### Your goal
Skip any image you find and restate the rest of the data word for word.

------------------------------------------------------------

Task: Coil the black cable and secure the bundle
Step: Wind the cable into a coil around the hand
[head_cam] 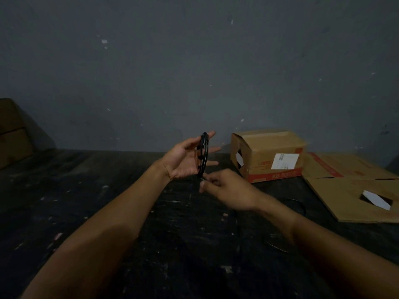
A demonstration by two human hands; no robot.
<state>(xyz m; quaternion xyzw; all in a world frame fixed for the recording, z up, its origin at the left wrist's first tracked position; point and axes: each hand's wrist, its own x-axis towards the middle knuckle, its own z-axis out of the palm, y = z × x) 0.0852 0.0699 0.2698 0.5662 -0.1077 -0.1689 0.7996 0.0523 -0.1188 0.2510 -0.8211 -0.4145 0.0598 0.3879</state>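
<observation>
Coiling underway: thin black cable (203, 156) looped round my spread left hand (185, 160); right hand (224, 188), at 5 o'clock, pinched its tail. Next: feed slack, another wrap.

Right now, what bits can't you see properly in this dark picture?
Head view only:
- Loose end of the cable: lost against the dark table, and partly behind the right arm.
- Right hand fingertips: curled under, so the pinch on the cable is hidden.
- Box lettering: too blurred to read.
- Far-left boxes: cut off by the edge and in shadow.
</observation>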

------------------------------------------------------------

### Exercise response
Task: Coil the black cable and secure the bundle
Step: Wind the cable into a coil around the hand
[head_cam] 
A demonstration by two human hands; no robot.
<state>(xyz m; quaternion xyzw; all in a world frame fixed for the recording, z up, its origin at the left wrist's first tracked position; point and axes: each hand's wrist, its own x-axis towards the middle knuckle, its own z-axis out of the palm, y = z × x) 0.0852 0.0699 0.2698 0.5662 -0.1077 -0.1689 0.7996 0.0523 -0.1188 0.2510 -0.8211 -0.4145 0.0598 0.3879</state>
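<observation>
Coiling underway: thin black cable (203, 156) looped round my spread left hand (185, 160); right hand (224, 188), at 5 o'clock, pinched its tail. Next: feed slack, another wrap.

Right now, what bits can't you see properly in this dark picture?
Head view only:
- Loose end of the cable: lost against the dark table, and partly behind the right arm.
- Right hand fingertips: curled under, so the pinch on the cable is hidden.
- Box lettering: too blurred to read.
- Far-left boxes: cut off by the edge and in shadow.
</observation>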

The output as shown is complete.